■ TASK OBJECTIVE:
An exact, complete printout of the listing is wanted, minus its images.

※ ※ ※

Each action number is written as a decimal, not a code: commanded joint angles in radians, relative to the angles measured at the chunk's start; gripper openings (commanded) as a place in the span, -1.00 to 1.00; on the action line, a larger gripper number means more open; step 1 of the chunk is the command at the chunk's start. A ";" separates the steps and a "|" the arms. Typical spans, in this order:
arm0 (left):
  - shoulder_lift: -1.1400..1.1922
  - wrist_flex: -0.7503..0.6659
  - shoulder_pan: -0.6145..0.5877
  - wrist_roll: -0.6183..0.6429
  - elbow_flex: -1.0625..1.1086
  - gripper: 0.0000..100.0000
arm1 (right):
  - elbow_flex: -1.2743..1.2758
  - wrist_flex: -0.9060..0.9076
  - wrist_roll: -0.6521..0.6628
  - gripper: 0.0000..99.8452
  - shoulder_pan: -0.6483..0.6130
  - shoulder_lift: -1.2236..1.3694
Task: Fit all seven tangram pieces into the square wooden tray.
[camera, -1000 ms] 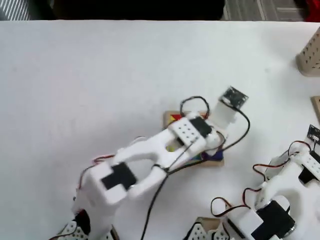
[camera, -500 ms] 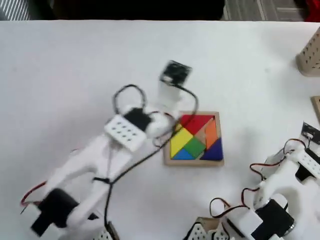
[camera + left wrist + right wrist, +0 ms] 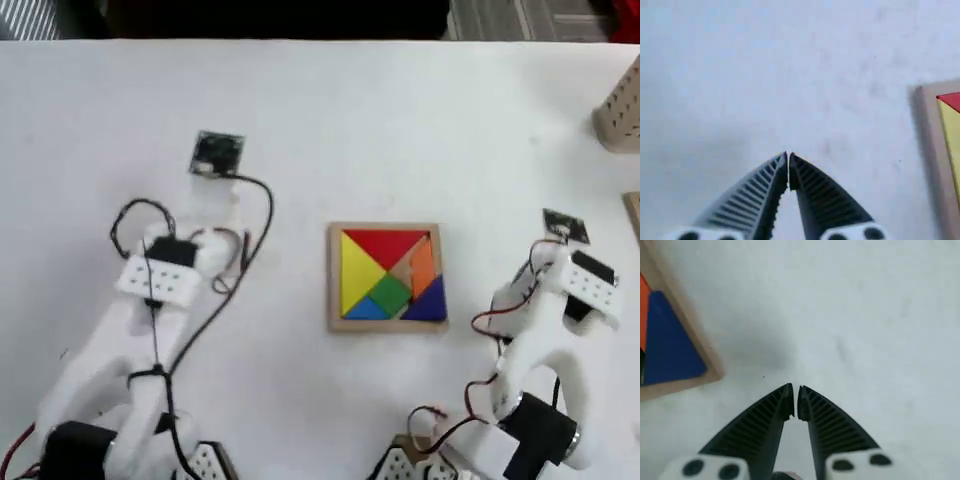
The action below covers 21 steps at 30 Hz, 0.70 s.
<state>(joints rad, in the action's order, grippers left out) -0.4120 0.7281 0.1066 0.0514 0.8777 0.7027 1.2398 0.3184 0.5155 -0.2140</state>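
Now: square wooden tray [image 3: 334,275] sits on white table [image 3: 300,120] between the arms, coloured tangram pieces [image 3: 362,270] inside. Left gripper [image 3: 788,161] and right gripper [image 3: 794,395] both closed, empty, off the tray. Judgement: confirm brownish patch [image 3: 404,272] by orange piece [image 3: 424,265] lies flush.

The square wooden tray [image 3: 333,282] lies flat on the white table [image 3: 300,120], edges square to the table's; inside, a big red triangle [image 3: 385,243] fills the far side, point toward the middle; a big yellow triangle [image 3: 355,272] takes the left; a green piece [image 3: 388,292] sits in the centre; a small light-blue triangle [image 3: 367,309] is tucked into the near-left corner; an orange piece [image 3: 424,265] stands along the right edge; a dark blue triangle [image 3: 428,300] is seated flush in the near-right corner; a brownish patch [image 3: 403,270] shows between red, green and orange, piece or bare wood, hard to call.
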 commanded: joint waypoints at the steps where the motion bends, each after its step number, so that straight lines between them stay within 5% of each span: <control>1: -0.045 -0.020 -0.001 -0.011 0.008 -0.93 | -0.052 0.016 -0.023 -0.96 -0.013 -0.016; 9: -0.047 -0.046 0.211 -0.014 0.035 -0.93 | 0.012 -0.016 -0.017 -0.96 0.050 -0.015; 17: -0.041 -0.051 0.598 -0.015 -0.043 -0.93 | 0.075 -0.067 0.104 -0.95 0.397 -0.004; 21: -0.036 -0.196 0.808 0.057 -0.061 -0.93 | 0.109 -0.122 0.120 -0.95 0.432 -0.004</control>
<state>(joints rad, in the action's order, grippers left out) -0.4242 0.6697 0.7050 0.0529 0.8777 0.8101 1.1462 0.4196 0.9206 -0.2110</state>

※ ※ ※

■ OUTPUT:
Each action number is written as a decimal, not a code: commanded joint angles in radians, relative to the angles measured at the chunk's start; gripper openings (commanded) as a place in the span, -1.00 to 1.00; on the action line, a larger gripper number means more open; step 1 of the chunk is the command at the chunk's start. A ";" separates the steps and a "|" the arms. Typical spans, in this order:
arm0 (left):
  - shoulder_lift: -1.1400..1.1922
  - wrist_flex: -0.7503..0.6659
  - shoulder_pan: -0.6145..0.5877
  - wrist_roll: -0.6183..0.6429
  - elbow_flex: -1.0625..1.1086
  - gripper: 0.0000..100.0000
arm1 (right):
  - elbow_flex: -1.2743..1.2758
  - wrist_flex: -0.9060..0.9076
  - wrist_roll: -0.6521..0.6628
  - gripper: 0.0000..99.8452
  - shoulder_pan: -0.6483..0.6130
  - shoulder_lift: -1.2236..1.3694
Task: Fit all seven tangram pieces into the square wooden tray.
[camera, -1000 ms] 
[camera, -500 ms] 
[camera + left wrist + right wrist, +0 ms] 
The action below covers 21 steps at 30 Hz, 0.70 s.
<state>(joints rad, in the action's order, grippers left out) -0.4120 0.7281 0.1066 0.0514 0.8777 0.7027 1.2398 0.3184 0.5155 -0.2140</state>
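Now: square wooden tray [image 3: 334,275] sits on white table [image 3: 300,120] between the arms, coloured tangram pieces [image 3: 362,270] inside. Left gripper [image 3: 788,161] and right gripper [image 3: 794,395] both closed, empty, off the tray. Judgement: confirm brownish patch [image 3: 404,272] by orange piece [image 3: 424,265] lies flush.

The square wooden tray [image 3: 333,282] lies flat on the white table [image 3: 300,120], edges square to the table's; inside, a big red triangle [image 3: 385,243] fills the far side, point toward the middle; a big yellow triangle [image 3: 355,272] takes the left; a green piece [image 3: 388,292] sits in the centre; a small light-blue triangle [image 3: 367,309] is tucked into the near-left corner; an orange piece [image 3: 424,265] stands along the right edge; a dark blue triangle [image 3: 428,300] is seated flush in the near-right corner; a brownish patch [image 3: 403,270] shows between red, green and orange, piece or bare wood, hard to call.
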 commanded: joint waypoints at the steps where the motion bends, each after its step number, so that straight lines between them stay within 5% of each span: <control>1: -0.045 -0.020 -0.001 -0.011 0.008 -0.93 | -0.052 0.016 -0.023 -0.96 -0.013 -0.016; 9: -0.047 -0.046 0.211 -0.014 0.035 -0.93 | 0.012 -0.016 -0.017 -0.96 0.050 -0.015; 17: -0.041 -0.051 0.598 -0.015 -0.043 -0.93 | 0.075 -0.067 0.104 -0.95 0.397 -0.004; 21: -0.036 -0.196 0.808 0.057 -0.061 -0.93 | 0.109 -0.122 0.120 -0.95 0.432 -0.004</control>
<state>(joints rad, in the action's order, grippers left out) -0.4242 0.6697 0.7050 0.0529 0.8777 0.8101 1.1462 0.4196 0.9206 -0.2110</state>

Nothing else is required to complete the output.